Recorded information:
◇ ◇ ◇
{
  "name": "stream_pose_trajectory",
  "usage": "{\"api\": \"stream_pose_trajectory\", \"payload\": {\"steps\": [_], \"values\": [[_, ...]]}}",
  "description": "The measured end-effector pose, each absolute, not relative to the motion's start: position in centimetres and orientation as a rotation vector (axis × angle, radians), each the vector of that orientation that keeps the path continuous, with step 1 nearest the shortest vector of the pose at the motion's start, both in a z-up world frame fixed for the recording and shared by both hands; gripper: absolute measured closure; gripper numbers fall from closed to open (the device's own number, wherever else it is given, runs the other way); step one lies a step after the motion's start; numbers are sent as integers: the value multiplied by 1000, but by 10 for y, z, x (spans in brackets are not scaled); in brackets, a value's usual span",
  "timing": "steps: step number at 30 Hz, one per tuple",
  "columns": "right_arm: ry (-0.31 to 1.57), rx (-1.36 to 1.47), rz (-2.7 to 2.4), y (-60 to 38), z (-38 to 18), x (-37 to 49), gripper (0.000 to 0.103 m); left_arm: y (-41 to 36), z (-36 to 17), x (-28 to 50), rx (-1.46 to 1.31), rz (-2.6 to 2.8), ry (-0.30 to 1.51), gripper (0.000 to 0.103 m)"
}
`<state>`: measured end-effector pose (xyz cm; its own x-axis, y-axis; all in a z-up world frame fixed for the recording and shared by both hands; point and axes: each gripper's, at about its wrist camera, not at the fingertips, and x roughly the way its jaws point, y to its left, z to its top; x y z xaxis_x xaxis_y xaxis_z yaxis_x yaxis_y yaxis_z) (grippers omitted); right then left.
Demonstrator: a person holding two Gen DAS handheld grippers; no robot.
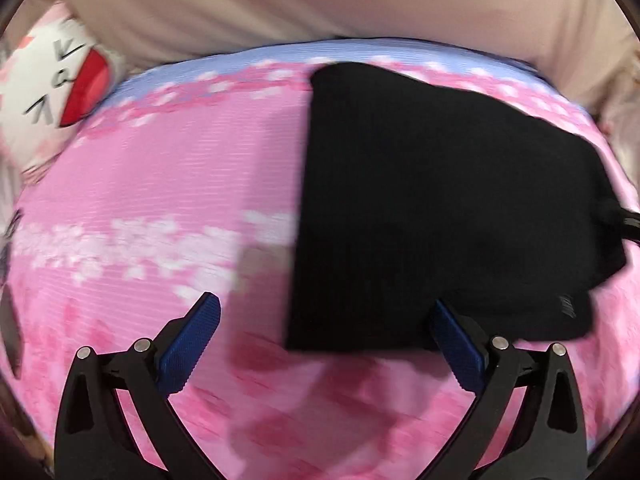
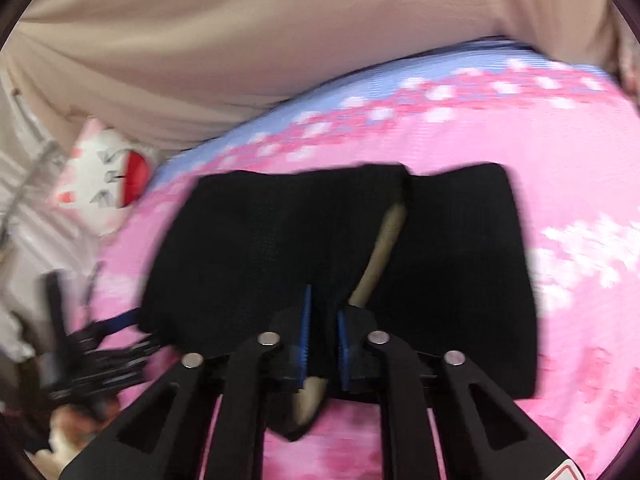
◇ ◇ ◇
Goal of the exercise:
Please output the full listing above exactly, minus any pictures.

Answer to the exercise:
{
  "name": "stream_pose_trajectory",
  "usage": "{\"api\": \"stream_pose_trajectory\", \"payload\": {\"steps\": [_], \"values\": [[_, ...]]}}",
  "description": "The measured end-effector pose, each absolute, not relative to the motion's start: position in centimetres and orientation as a rotation vector (axis × angle, radians), each the vector of that orientation that keeps the path continuous, with step 1 nearest the shortest vector of the pose at the motion's start, both in a z-up world frame fixed for the recording and shared by both hands; gripper: absolute measured closure; gripper numbers fall from closed to open (the device's own number, wherever else it is given, runs the other way); step one lies a step after the motion's start; numbers are sent as integers: the value multiplied by 1000, but by 10 for y, z, x (spans in brackets are not scaled); in brackets, a value's usual span",
  "timing": "steps: step number at 30 Hz, one per tuple",
  "columns": "right_arm: ry (-0.31 to 1.57), rx (-1.36 to 1.47), rz (-2.7 to 2.4), y (-60 to 38), z (-38 to 18), x (-37 to 49), gripper (0.000 to 0.103 m); left_arm: y (-41 to 36), z (-36 to 17), x (-28 to 50), rx (-1.46 to 1.31), rz (-2.6 to 2.8), ry (-0.30 to 1.51), gripper (0.000 to 0.103 m)"
}
`<state>`: measured end-effector pose (xyz cm; its own x-axis, y-axis; all in a z-up world frame fixed for the recording and shared by both hands; point and axes: each gripper's, at about its wrist camera, not at the fingertips, and x roughly the way its jaws point, y to its left, z to its top; x y z xaxis_x xaxis_y xaxis_z yaxis_x yaxis_y yaxis_z) (grippers omitted); right then left.
Demonstrator: a person holding two Gen DAS handheld grippers; no robot.

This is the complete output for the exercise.